Summary function for pg_buffercache
Hi hackers,
Added a pg_buffercache_summary() function to retrieve an aggregated summary
information with less cost.
It's often useful to know only how many buffers are used, how many of them
are dirty etc. for monitoring purposes.
This info can already be retrieved by pg_buffercache.

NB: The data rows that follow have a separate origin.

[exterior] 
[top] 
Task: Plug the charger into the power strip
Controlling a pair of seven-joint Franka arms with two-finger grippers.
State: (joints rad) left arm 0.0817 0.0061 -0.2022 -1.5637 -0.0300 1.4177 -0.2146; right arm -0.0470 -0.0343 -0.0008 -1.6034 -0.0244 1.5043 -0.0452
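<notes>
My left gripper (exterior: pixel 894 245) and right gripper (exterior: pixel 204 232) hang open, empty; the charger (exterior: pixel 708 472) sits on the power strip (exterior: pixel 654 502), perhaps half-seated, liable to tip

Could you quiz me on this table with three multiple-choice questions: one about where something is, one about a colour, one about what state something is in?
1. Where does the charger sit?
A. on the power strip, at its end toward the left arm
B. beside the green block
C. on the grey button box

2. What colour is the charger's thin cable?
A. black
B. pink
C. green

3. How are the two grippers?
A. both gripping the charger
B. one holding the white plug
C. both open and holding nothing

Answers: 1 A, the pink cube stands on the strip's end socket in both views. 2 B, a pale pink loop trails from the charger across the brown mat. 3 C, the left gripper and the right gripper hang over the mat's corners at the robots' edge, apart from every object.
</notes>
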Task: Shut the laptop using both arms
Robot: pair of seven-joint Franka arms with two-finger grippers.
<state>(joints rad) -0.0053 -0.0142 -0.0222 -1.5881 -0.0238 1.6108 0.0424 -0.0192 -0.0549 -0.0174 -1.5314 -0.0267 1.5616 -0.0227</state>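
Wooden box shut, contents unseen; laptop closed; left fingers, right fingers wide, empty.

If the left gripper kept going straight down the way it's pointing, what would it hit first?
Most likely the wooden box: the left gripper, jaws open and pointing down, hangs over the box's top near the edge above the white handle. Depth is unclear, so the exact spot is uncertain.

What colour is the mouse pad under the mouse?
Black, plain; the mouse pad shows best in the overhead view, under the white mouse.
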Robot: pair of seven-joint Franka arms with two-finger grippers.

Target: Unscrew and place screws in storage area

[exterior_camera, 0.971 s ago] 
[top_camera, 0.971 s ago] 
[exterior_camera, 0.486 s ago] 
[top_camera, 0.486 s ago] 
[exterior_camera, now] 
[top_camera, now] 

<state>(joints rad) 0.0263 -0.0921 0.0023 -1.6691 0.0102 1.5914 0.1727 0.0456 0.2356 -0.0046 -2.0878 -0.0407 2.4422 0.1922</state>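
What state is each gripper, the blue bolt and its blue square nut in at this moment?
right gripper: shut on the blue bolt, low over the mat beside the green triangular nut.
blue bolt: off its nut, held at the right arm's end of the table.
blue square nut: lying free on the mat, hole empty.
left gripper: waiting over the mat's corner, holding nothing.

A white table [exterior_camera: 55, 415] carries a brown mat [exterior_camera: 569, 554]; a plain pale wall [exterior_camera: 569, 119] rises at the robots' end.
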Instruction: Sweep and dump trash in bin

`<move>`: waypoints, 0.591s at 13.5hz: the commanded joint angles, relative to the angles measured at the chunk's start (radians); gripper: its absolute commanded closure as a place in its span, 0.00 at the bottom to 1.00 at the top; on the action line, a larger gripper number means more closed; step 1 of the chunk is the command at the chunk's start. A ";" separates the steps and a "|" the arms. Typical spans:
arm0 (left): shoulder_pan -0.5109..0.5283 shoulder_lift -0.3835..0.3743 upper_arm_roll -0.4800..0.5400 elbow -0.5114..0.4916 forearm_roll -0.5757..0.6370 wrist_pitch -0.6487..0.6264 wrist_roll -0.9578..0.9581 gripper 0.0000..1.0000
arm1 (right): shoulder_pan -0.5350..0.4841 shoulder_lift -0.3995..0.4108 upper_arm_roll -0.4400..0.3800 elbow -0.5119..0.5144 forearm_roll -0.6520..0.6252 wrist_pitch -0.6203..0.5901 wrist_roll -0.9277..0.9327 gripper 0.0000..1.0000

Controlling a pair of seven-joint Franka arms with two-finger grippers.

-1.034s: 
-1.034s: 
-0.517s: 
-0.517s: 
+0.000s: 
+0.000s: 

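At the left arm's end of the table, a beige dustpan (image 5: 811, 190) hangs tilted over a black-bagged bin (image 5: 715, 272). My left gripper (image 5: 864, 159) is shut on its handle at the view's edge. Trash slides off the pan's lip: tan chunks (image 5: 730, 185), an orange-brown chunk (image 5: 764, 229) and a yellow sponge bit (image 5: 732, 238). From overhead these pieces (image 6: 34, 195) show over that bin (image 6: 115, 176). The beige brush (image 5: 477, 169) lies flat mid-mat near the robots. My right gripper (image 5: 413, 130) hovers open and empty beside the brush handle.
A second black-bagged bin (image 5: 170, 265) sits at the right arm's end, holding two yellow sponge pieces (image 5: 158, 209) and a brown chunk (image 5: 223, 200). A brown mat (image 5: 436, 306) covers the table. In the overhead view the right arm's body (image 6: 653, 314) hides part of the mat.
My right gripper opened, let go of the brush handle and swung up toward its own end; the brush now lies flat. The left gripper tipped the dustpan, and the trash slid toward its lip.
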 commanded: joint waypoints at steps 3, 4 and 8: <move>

The extension
currently creates a row with many details for each buffer, then summary
info can be aggregated from that returned table.
But it is quite expensive to run regularly for monitoring.
The attached patch adds a pg_buffercache_summary() function to get this
summary info faster.
New function only collects following info and returns them in a single row:
- used_buffers = number of buffers with a valid relfilenode (both dirty and
not)
- unused_buffers = number of buffers with invalid relfilenode
- dirty_buffers = number of dirty buffers.
- pinned_buffers = number of buffers that have at least one pinning backend
(i.e. refcount > 0)
- average usagecount of used buffers
One other difference between pg_buffercache_summary and
pg_buffercache_pages is that pg_buffercache_summary does not get locks on
buffer headers as opposed to pg_buffercache_pages.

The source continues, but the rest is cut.